Cette approche comparative, à la croisée de la neurobiologie, de l'écologie comportementale, de l'évolution et des sciences cognitives, permettra de mieux comprendre les mécanismes et les principes sous-jacents à l'évolution de la navigation spatiale chez les vertébrés, et ouvrira la voie à l'étude de l'adaptation des calculs neuronaux aux changements drastiques de l'environnement.

Germán Sumbre en quelques mots

Germán Sumbre a obtenu son doctorat à l'Université hébraïque de Jérusalem (Israël) et effectué un post-doctorat à l'Université de Californie à Berkeley (Etats-Unis). En 2009, il a créé sa propre équipe à l'Institut de biologie de l'École normale supérieure (IBENS) à Paris.

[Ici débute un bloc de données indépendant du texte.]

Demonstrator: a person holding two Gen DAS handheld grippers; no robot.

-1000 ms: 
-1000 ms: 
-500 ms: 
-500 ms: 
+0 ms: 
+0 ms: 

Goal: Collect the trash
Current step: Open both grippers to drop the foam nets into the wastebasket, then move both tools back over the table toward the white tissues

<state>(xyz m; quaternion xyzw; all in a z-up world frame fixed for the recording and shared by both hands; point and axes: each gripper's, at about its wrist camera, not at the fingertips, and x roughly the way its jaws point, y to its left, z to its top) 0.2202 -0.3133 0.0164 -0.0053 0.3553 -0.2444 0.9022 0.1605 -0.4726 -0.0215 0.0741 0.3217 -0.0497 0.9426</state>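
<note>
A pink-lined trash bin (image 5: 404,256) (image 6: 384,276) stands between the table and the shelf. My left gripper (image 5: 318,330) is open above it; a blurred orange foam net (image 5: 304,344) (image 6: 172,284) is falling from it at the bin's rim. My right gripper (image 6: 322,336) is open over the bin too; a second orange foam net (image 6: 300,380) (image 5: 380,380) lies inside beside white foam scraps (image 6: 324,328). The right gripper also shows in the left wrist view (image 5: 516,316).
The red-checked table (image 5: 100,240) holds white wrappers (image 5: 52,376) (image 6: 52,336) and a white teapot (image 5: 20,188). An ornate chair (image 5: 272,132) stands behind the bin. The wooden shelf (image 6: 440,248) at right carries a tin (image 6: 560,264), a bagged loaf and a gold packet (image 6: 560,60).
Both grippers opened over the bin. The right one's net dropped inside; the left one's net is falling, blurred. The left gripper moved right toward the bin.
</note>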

Depuis lors, son domaine d'étude est la neuroéthologie, qui explore le comportement animal et les mécanismes neuronaux sous-jacents chez les vertébrés. Ses recherches portent en particulier sur le poisson zèbre (Danio rerio) et, plus récemment, sur le tétra mexicain (Astyanax mexicanus) et la communication acoustique chez les grands dauphins.

© Alexandre Darmon / Art in Research

Programme Impulscience

Impulscience attribue chaque année 7 nouveaux soutiens à des chercheuses et chercheurs en sciences de la vie. Concentré sur le milieu de carrière, ce programme a pour objectif de soutenir cette étape cruciale pour le développement des projets de recherche.